If you think you've got that sort of toughness, add one or two of the following to your training regimen; the benefits carry over, quickly and quantitatively, on to the playing field. And besides, when's the last time you really chopped wood?

[Print this out for reference.]

Farmer's Walk
Pick up a moderately heavy weight (dumbbells, kettlebells, sandbags, or even buckets filled with water) in each hand and walk briskly back and forth for 40 yards, keeping the weights low at your side.

Tire Flip
If you happen to have a spare tractor tire lying around, have at it. Bending down low so you're lifting, as you've always been told, with your legs and not your back, flip the tire end over end for 40 yards.

Lunge Walks
With moderately heavy weights at your side (dumbbells, kettlebells) or sandbags yoked across your shoulders—one apiece tied to the end of a pole or two-by-four with a towel beneath for "comfort"—lunge forward with one leg until your trailing knee touches the ground, then the same motion with the alternate leg, for 40 yards.

Tire/Sledge
Take a 12-pound sledge and hammer away on a tire for three rounds, one minute each, swinging from both your left and right side. The key is to maintain control of the sledge throughout the entire motion of the swing. (Splitting, say, a cord of wood with a maul is a close approximation to this exercise.)

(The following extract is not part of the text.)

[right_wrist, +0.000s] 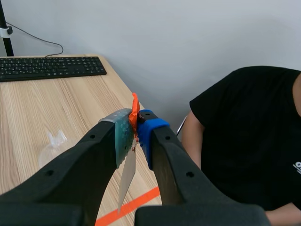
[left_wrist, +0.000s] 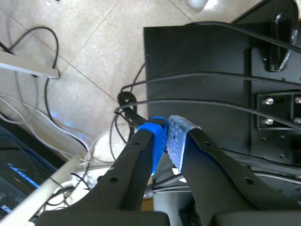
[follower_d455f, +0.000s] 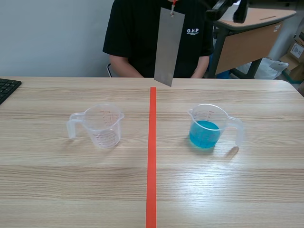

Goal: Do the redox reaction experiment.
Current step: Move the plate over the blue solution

Wheelbarrow Loading/Unloading
The idea here is to gradually fill a wheelbarrow with weight (shovel gravel or simply use weight plates) and briskly walk 45 yards without tipping. Then, unload the wheelbarrow, race back to the starting point, reload, and do it again. Five times.

Medicine Ball Throws
In an open field take a 30-pound medicine ball or similarly weighted object and, with your two feet firmly planted, throw it using both hands from your left and then from your right side, using a heave-ho motion. Run to the ball and do it again, alternating throws from the right and the left, with a set of five from each side. Great for strengthening your back.

20 Grip
Take four 10-pound weight plates and place two pairs together, their smooth sides facing out. With one pair in your right hand and one in your left, simply stand with the plates at your side, squeezing and holding on for as long as you can. If you can work up to a hold of three minutes or more, chances are good that you'll see another ten yards or so on your tee-drive.

Truck Push
For the true believers who own or can get hold of a pick-up truck and have access to a safe place to push it around. Ask a friend or workout partner to take the wheel in order to steer you out of trouble, put the truck in neutral, get behind it, and start pushing. Roll the truck 40 yards and call it a day. Or a week.